İddianamede ‘’haksız çıkar sağlamak amacını güden bir suç işleme örgütünden’’ bahsedilmektedir. Uygulamada, ‘’organize suç örgütleri’’ hakkında tüm uluslar arası ilgili kurumlar, Adalet Bakanlığı ve İçişleri Bakanlığı Emniyet Genel Müdürlüğü-Kaçakçılık ve Organize Suçlarla Mücadele Daire Başkanlığı tarafından kabul edilen ve web sitelerinde ilan edilen ‘’kriterler’’ bellidir.
Mafya tipi organize suçlara ilişkin olarak ortaya konan uluslararası kriterler de birbirleriyle örtüşmektedir. İster mafya, ister örgüt, ister çete, ister teşekkül, ister cemiyet, isterse de şirket olsun, hangi isimle anılırsa anılsın ABD dahil Avrupa ülkelerinde suç organizasyonundan söz edebilmek için genellikle sekiz kriter aranmaktadır.
Avrupa Organize Suçlarla Mücadele Çalışma Grubu'nun 28-31 Mart 1996 yılında Almanya'nın Leipzig kentinde yaptığı toplantılarda; organize suç örgütünün kriterleri aşağıdaki şekilde belirlenmiştir (Avrupa Konseyi 1999 Raporu).
 - Aralarında haksız kazanç elde etmek için fonksiyonel iş bölümü ve hiyerarşik bir yapı bulunması,
-Kazancın kural olarak suç ile sağlanması,
-Suç işlemenin süreklilik göstermesi,
-Suç organizasyonu içerisinde yaptırım sisteminin bulunması,
-Şiddet ve tehdit gibi yöntemlerin kullanılması,
-Kamu ve/ veya özel sektöre nüfuz edilmesi,
-Karapara aklanması yöntemlerine başvurulması,
-Paravan şirketlerin kurulması şeklinde tespit edilmiştir.

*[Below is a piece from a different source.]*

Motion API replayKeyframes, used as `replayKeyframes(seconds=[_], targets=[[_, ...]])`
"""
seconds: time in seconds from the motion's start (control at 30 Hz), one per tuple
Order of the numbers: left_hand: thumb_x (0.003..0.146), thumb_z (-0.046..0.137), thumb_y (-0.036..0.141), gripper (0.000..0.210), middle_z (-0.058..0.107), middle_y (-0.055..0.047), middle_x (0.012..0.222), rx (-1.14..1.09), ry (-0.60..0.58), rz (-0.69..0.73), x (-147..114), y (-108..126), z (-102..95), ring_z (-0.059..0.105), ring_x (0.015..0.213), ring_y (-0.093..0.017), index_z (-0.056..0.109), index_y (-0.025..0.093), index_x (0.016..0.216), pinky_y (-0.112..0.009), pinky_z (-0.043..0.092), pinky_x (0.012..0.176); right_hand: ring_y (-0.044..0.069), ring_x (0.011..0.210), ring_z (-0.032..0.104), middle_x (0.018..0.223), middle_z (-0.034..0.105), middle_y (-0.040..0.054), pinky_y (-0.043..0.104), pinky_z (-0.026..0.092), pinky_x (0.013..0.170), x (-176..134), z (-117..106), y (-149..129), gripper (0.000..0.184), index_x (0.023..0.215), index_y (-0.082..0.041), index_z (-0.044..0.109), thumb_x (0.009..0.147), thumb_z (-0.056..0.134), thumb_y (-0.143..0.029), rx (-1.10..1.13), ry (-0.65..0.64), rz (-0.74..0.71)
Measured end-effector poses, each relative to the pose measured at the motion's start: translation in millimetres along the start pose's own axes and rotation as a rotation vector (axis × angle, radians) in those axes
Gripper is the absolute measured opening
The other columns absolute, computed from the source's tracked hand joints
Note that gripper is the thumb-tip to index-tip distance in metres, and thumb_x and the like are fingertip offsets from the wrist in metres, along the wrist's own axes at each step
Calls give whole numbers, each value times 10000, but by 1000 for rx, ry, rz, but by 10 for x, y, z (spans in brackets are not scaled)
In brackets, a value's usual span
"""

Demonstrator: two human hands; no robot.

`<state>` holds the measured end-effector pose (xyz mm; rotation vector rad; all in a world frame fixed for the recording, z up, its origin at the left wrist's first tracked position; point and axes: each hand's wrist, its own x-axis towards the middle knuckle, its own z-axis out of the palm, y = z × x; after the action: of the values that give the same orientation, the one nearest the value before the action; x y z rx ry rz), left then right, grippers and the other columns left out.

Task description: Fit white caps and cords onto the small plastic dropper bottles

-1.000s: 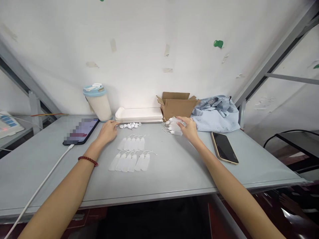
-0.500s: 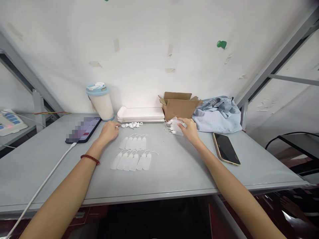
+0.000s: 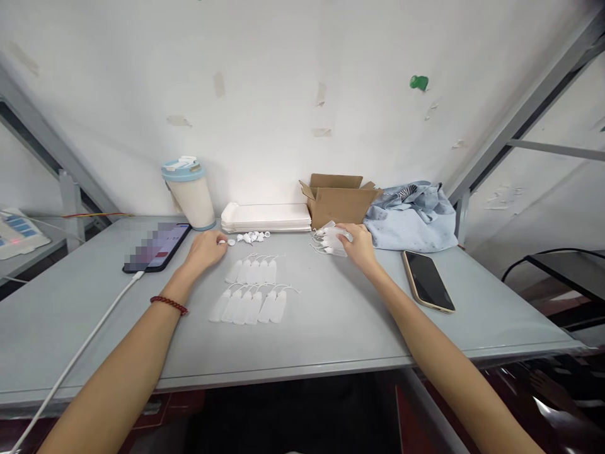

İzmir 250. Madde ile Görevli-Yetkili Özel Savcılık ve operasyonları yürüten İzmir Valiliği Emniyet Müdürlüğü KOM Müdürlüğü, görev-yetki ve sorumluluklarının kapsamını dışına çıkmışlar ve CMK 250-(1)-b maddesi ile birlikte Avrupa Konseyi1996-Leipzig kriterlerini de ihlal etmişlerdir.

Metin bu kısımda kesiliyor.